* _Problem statement_:
Look through the entries below, please, and copy every line with the word "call".

* _Given information_:
========================================

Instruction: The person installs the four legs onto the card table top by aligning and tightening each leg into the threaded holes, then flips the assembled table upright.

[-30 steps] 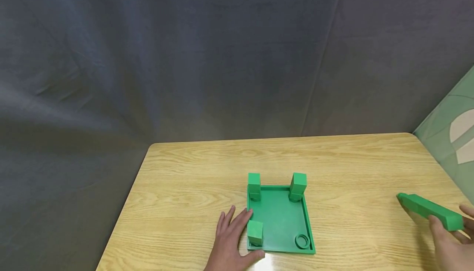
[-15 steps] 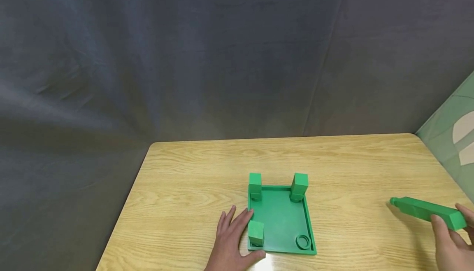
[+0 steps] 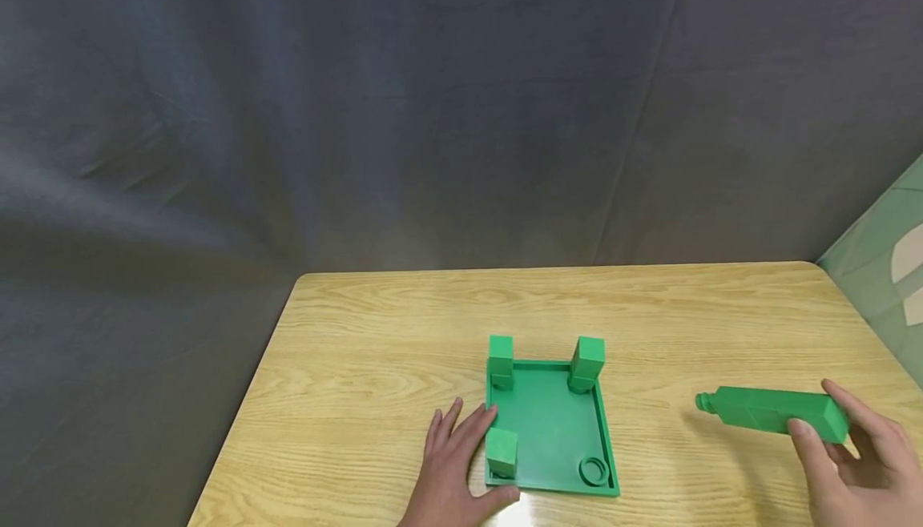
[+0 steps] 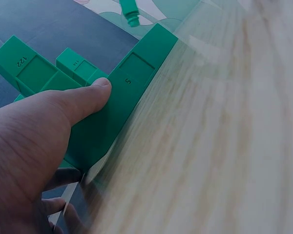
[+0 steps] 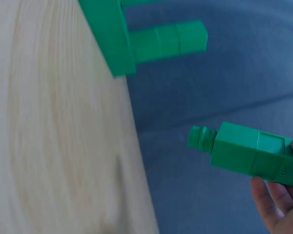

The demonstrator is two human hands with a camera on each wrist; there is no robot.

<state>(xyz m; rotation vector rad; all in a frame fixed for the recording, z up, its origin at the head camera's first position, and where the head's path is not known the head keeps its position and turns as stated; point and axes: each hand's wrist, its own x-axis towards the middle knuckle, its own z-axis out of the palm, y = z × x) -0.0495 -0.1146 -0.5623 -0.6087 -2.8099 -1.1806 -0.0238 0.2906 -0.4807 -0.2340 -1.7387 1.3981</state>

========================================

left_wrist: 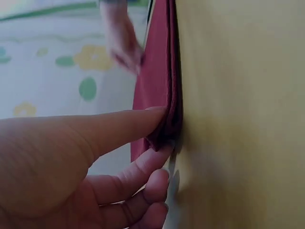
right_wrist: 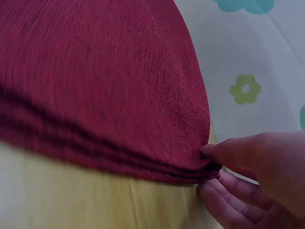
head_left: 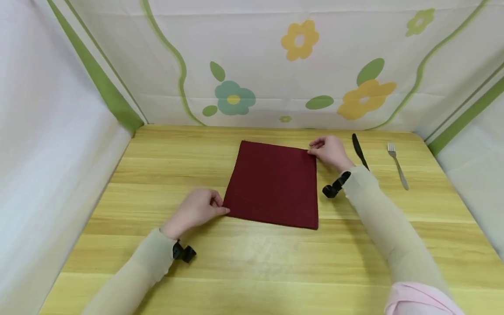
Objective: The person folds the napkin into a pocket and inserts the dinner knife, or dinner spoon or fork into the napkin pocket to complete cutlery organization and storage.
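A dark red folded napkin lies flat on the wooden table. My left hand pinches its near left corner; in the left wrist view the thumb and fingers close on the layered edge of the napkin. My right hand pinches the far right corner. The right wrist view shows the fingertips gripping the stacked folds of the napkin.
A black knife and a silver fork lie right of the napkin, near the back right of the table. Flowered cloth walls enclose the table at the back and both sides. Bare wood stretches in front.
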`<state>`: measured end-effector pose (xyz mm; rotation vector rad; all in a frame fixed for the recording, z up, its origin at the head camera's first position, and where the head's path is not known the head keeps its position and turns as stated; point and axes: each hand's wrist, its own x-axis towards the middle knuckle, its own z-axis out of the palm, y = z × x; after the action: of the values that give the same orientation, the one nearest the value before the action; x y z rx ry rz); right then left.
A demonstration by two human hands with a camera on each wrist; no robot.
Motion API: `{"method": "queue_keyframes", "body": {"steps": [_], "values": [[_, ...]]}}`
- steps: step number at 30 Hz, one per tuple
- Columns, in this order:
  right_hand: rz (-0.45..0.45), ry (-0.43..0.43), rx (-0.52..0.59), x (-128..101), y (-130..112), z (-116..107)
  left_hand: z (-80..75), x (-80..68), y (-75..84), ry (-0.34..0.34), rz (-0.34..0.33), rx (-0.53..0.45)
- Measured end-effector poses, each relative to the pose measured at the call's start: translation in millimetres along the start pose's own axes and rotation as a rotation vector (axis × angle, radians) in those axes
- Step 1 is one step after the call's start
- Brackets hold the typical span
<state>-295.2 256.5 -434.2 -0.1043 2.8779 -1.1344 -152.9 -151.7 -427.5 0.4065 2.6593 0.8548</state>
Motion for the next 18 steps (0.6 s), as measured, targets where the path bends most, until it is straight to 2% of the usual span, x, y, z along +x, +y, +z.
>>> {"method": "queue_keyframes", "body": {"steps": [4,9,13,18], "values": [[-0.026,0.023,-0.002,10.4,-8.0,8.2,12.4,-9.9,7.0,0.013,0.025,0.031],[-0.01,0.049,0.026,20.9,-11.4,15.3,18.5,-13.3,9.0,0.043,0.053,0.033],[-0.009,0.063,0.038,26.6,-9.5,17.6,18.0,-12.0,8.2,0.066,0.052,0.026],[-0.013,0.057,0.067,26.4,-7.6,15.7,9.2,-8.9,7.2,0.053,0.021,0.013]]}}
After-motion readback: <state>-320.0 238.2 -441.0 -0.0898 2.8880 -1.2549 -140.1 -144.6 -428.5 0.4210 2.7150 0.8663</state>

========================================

* _Answer below_:
- Measured end-effector poses, each relative to the pose measured at the call's start: translation in millimetres along the start pose's own axes and rotation as a rotation vector (axis × angle, radians) in those axes
- Step 1 is one step after the call's start

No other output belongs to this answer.